Labowskie turns to Santiago. “I don’t think my mom really believed you were my friend. Even then.”

“I felt that she was like ‘oh you’re that kind of friend,’” says Santiago.

Both have fond memories of their time in the program. Santiago credits Rigoberto González , professor and director of the MFA program, and former fiction professor Tayari Jones with bringing him to Rutgers. The two were in the audience at a performance at the Bronx Academy of Arts and Dance, where he was reading, and suggested he apply. “I felt like they saw something in me in that moment,” he recalls. "I had already been applying to other schools, but there’s something about that one-on-one touch - them being willing to say 'you specifically, you should be a part of this' and I feel like that was something that continued throughout the program.” 

After graduation, the two continued to live and work in New York. In 2014, Labowskie got an email saying he’d won the prestigious Wallace Stegner Fellowship from Stanford University, which would require him to relocate to California for two years. “Roberto was at work, and I went out and I bought champagne – I thought it was champagne, I was so frazzled, I actually just bought cheap white wine that had no carbonation. And then I told Roberto the news. Then that night I just asked him, 'Do you want to move to California with me?’"

Santiago replies, “I knew the answer was going to be yes but for a split second I thought, ‘what if I didn’t go?’ And it made me too sad to think about.”

The couple have been living in the Bay Area since, first in Oakland and more recently in San Francisco. Labowskie continued at Stanford as a Jones Lecturer once his fellowship tenure ended, where he teaches fiction workshops and courses on screenwriting and queer literature.

Santiago completed a Masters in Social Work at UC Berkeley. He had already been working with students on college access issues and felt the MSW would prepare him to be a better advocate. “A lot of the students that I was working with were first gen, low income, students of color, some of them were undocumented, and a lot of them were queer. I wanted to do more for them.”

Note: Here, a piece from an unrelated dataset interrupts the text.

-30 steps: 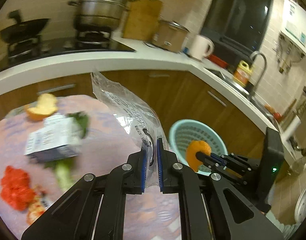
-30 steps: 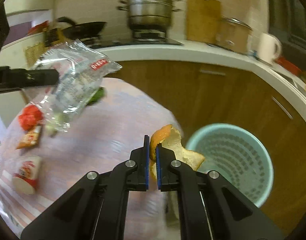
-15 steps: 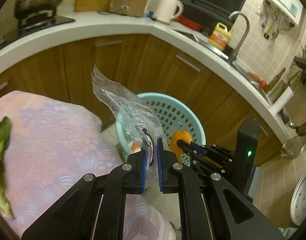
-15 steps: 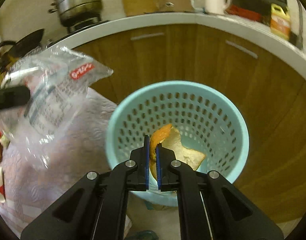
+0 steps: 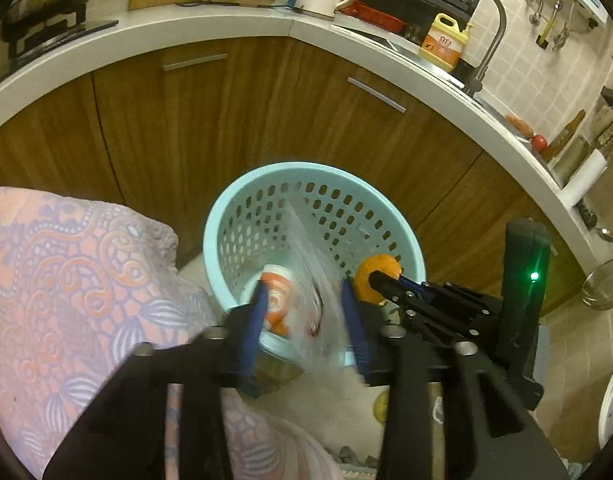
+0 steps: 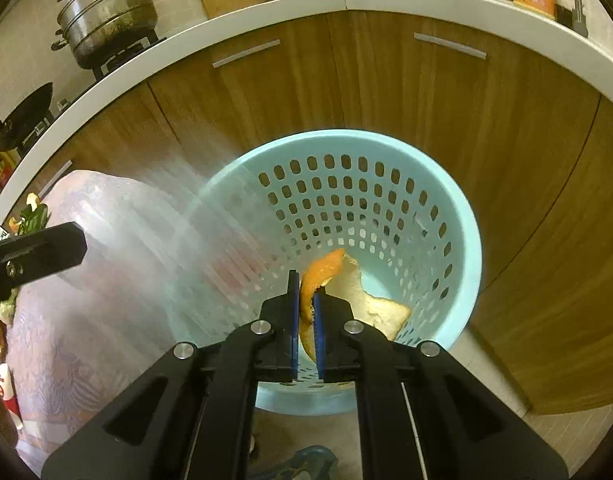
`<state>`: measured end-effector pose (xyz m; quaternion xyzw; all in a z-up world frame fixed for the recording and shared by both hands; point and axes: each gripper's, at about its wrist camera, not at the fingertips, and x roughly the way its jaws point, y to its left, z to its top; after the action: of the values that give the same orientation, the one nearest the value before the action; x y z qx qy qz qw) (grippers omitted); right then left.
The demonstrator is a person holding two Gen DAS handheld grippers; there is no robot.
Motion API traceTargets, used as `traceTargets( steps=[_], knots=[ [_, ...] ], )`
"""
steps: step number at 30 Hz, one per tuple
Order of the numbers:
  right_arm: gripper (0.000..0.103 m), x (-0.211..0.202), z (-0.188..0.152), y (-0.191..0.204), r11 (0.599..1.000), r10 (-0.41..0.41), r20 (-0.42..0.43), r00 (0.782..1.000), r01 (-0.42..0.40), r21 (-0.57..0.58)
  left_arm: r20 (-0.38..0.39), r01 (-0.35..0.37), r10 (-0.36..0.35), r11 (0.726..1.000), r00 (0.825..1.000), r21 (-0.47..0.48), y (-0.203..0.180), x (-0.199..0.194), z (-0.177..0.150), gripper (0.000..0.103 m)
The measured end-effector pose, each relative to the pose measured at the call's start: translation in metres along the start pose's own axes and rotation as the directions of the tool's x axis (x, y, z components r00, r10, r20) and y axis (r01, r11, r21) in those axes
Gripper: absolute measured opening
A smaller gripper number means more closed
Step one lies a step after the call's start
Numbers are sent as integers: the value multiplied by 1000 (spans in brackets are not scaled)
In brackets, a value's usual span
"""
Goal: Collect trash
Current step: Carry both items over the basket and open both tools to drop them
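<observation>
Opening my left gripper (image 5: 302, 324) around a clear plastic wrapper (image 5: 312, 280) over the perforated turquoise basket (image 5: 222, 216); my right gripper (image 6: 305, 324) clamps orange peel (image 6: 320, 270).

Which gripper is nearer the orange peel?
Right. The right gripper is shut on the orange peel above the blue basket. The left gripper, jaws opening around a clear plastic bag, sits beside it, apart from the peel.

My left fingers (image 5: 258, 312) are opening over the basket (image 5: 222, 216); the clear wrapper (image 5: 314, 276) hangs blurred between them. At three o'clock, my right gripper (image 5: 376, 280) pinches orange peel (image 5: 380, 266) above the rim.
</observation>
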<state>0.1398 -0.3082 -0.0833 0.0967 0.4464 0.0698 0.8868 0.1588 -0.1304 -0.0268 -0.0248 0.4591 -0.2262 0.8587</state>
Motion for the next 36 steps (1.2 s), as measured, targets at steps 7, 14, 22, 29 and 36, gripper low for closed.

They have also continued their writing pursuits. Santiago’s second collection of poetry, Like Sugar, will be published by Nomadic Press later this year. In June 2020, he was named editor-in-chief of Sancocho Press, which highlights the work of queer and trans AfroLatinx writers. He also put out a debut album, Bu$$yCat, which is available on all major streaming platforms.

Labowskie is nearing completion on a short story collection, and in the beginning stages of writing a novel. He is also the host and curator of the Stanford Storytelling Project podcast Off the Page, which spotlights the work of Stanford writers.

Members of the MFA program gather in 2013
Members of the MFA program gather in 2013

They both say they found a very welcoming home in the Bay Area’s writing community from the start, but they sometimes miss their time in the program, particularly the afterhours gatherings at McGovern’s Tavern, just off campus. “The conversations that we would have together as a cohort or across genre made it feel like you really were a part of a community there,” said Santiago.

“Something I really loved about the program at Rutgers was it felt very tightly knit,” adds Labowskie.

The cohort has continued to stay in touch over the years, working on joint projects and performing readings together and visiting each other on both coasts.

Santiago and Labowskie were engaged July 2019. 

The two have some advice for anyone in a creative writing program. “Ideally in a program you need to have this balance between being receptive to feedback while also being true to yourself,” says Labowskie. “You need to have a little bit of that confidence in your work and yourself, but you also need the humility to know when people are making really valid points.”

“I wish I took myself a lot less seriously, but I also knew how to be my own biggest fan,” adds Santiago.